Health literacy and 30-day hospital readmission after acute myocardial infarction
- PMID: 26068508
- PMCID: PMC4466613
- DOI: 10.1136/bmjopen-2014-006975
Health literacy and 30-day hospital readmission after acute myocardial infarction
Abstract
Objective: To assess the validity of a predictive model of health literacy, and to examine the relationship between derived health literacy estimates and 30-day hospital readmissions for acute myocardial infarction (AMI).
Design: Retrospective cohort study.
Setting and participants: A National Institute of Aging (NIA) study cohort of 696 adult, English-speaking primary care patients, aged 55-74 years, was used to assess the validity of derived health literacy estimates. Claims from 7733 Medicare beneficiaries hospitalised for AMI in 2008 in North Carolina and Illinois were used to investigate the association between health literacy estimates and 30-day hospital readmissions.

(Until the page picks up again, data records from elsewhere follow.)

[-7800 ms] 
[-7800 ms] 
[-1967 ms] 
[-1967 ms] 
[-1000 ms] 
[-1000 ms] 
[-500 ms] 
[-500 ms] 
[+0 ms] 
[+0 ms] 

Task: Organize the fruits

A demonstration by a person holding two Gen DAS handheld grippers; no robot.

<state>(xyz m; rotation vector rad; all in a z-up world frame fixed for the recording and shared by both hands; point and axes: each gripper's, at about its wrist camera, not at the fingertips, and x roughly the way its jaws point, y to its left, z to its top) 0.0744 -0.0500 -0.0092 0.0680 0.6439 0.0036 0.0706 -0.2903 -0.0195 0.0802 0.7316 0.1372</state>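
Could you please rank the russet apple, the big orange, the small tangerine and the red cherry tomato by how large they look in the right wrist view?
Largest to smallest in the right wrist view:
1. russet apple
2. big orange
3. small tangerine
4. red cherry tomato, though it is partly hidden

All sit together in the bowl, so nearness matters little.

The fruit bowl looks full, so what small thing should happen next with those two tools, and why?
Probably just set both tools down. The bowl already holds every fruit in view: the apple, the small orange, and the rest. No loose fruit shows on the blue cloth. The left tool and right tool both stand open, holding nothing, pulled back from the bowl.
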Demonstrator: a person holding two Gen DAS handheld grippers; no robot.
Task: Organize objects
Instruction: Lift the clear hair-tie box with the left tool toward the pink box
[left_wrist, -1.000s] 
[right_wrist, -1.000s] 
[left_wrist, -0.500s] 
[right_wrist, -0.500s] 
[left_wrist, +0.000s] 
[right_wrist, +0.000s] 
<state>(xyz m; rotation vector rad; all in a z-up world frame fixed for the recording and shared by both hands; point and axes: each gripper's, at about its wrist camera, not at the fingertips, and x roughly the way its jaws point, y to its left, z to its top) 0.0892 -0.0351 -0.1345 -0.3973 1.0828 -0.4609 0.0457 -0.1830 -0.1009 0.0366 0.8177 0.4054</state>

Measures: The NIA cohort was administered 3 common health literacy assessments (Newest Vital Sign, Test of Functional Health Literacy in Adults, and Rapid Estimate of Adult Literacy in Medicine). Health literacy estimates at the census block group level were derived via a predictive model. 30-day readmissions were measured from Medicare claims data using a validated algorithm.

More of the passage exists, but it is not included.